Webix UI library offers a complex widget for creating Pivot tables and well-organized visual reports over big volumes of information and any data source type. Pivot component enables you to efficiently sort, filter, and compare data in a table.
Webix Pivot is a nice-looking, fast, and cross-functional UI component that has been in high demand among Webix users for many years. Though our developers make every effort to ensure sustainable work of all the components, there are still some issues that our customer service has to deal with. One of the hottest issues is the problem of data volume in Pivot widget.
The issue of data volume
Pivot table widget performs hard tasks of calculating and aggregating complex data. Some developers may experience problems when trying to process large volumes of data and create big reports in Pivot widget.

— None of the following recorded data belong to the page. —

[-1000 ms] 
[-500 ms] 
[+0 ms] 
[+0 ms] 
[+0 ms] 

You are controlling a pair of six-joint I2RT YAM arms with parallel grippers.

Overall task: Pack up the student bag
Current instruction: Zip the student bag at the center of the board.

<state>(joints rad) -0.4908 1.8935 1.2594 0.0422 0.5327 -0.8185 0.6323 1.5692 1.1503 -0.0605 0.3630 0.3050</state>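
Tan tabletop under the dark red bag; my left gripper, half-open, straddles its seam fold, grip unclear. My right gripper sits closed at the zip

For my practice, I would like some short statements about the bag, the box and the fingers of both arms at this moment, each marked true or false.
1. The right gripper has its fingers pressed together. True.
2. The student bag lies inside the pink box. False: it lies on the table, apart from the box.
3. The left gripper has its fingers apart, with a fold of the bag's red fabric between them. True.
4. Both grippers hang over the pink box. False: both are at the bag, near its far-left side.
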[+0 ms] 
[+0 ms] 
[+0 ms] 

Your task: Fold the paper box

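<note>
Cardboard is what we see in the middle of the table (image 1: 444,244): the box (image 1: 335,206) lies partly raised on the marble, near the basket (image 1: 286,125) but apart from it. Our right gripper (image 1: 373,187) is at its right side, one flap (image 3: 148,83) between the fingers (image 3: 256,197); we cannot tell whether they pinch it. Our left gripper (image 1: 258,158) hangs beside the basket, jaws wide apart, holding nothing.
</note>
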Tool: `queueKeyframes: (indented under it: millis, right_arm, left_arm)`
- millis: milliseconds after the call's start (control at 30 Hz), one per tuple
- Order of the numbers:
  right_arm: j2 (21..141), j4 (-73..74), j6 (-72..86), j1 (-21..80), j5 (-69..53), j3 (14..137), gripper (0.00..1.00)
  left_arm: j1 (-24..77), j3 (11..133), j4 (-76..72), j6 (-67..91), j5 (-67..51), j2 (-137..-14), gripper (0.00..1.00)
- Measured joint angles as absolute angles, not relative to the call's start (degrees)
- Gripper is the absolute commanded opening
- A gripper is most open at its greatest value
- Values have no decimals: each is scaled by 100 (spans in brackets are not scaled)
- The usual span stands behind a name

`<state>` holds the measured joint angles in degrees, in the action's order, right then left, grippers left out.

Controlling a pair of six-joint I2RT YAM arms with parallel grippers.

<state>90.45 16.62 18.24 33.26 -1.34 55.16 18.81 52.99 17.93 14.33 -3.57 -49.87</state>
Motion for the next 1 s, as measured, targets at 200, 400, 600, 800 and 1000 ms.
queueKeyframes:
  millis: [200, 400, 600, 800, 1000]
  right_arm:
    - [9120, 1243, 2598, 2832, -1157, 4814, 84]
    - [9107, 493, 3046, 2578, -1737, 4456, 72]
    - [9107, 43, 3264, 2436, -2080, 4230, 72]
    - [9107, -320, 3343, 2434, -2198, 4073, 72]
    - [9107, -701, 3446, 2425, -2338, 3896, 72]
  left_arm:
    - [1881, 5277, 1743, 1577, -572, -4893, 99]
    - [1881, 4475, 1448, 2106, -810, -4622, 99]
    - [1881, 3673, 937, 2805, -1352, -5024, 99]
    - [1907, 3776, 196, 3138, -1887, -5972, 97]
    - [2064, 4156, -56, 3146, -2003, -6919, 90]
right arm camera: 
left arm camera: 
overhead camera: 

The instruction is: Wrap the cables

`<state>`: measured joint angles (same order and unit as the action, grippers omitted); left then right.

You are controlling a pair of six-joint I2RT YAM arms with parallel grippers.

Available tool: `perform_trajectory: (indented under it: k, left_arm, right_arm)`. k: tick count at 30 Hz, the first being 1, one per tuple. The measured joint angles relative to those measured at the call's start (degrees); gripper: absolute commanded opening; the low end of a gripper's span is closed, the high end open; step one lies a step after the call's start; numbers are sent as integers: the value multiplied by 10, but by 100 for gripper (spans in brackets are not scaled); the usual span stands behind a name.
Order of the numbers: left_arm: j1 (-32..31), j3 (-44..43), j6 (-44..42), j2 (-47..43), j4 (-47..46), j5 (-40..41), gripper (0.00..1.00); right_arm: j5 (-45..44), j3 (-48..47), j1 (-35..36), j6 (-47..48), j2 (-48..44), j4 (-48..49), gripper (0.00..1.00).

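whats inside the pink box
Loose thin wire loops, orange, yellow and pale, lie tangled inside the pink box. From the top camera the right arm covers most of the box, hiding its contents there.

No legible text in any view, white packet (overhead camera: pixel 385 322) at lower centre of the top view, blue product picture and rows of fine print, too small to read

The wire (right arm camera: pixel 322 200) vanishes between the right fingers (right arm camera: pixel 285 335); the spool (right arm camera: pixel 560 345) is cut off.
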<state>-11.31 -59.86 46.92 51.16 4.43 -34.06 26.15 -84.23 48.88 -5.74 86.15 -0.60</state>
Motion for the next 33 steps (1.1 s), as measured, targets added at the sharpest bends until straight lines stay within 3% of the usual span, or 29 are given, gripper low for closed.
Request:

In this case, their application may start working slowly and less efficiently.
Such behavior is quite predictable. Let’s not forget that all calculations, data aggregation, and rendering are performed on the front-end side of your solution. And there is a number of hardware limitations that won’t allow you to generate infinitely large Pivot reports.
There are some objective reasons why many developers choose to load excessive quantities of data in Pivot and create complicated reports.
The reasons include the following cases:
1) When a new user is just learning how to use Pivot widget. Sometimes newbies can play with data to understand how system works and create large and meaningless reports.
2) When users need to make sure that the necessary data are included in the table. For example, when they want to study the extreme values in a data sample or make an overall evaluation of a data array.
3) In case of BigData management.
Technical limitations while working with Pivot
Judging by scrolling, Pivot widget generates a grid with a fairly large number of rows. Let’s assume that it has about 10,000 rows and 30,000 columns. In this case, to build a Pivot table it is necessary to calculate and store 300,000,000 values (which can consumpt approximately 1.5 GB of memory).
There is often a strict hardware limit on the size of the web page that a browser renders. For example, IE limits it to 10 mln pixels which are equal to 500, 000 rows. Nevertheless, Pivot can generate such big and even larger datasets but there may appear some server problems.
There is a logical question about the point and practical benefits of creating huge and complicated reports. Apparently, it’s better to limit the maximum size of reports, allowing users to select any grouping options but limiting the number of columns that can be created. This will ensure generating reasonable reports and no errors will occur if a user accidentally selects a column structure leading to a gigantic report.
How to solve the issue
1. You can use pagination. It might seem contrary to the idea of displaying all the data on one page. But you should analyze whether it is necessary and rational to show excessive quantities of data on a single page.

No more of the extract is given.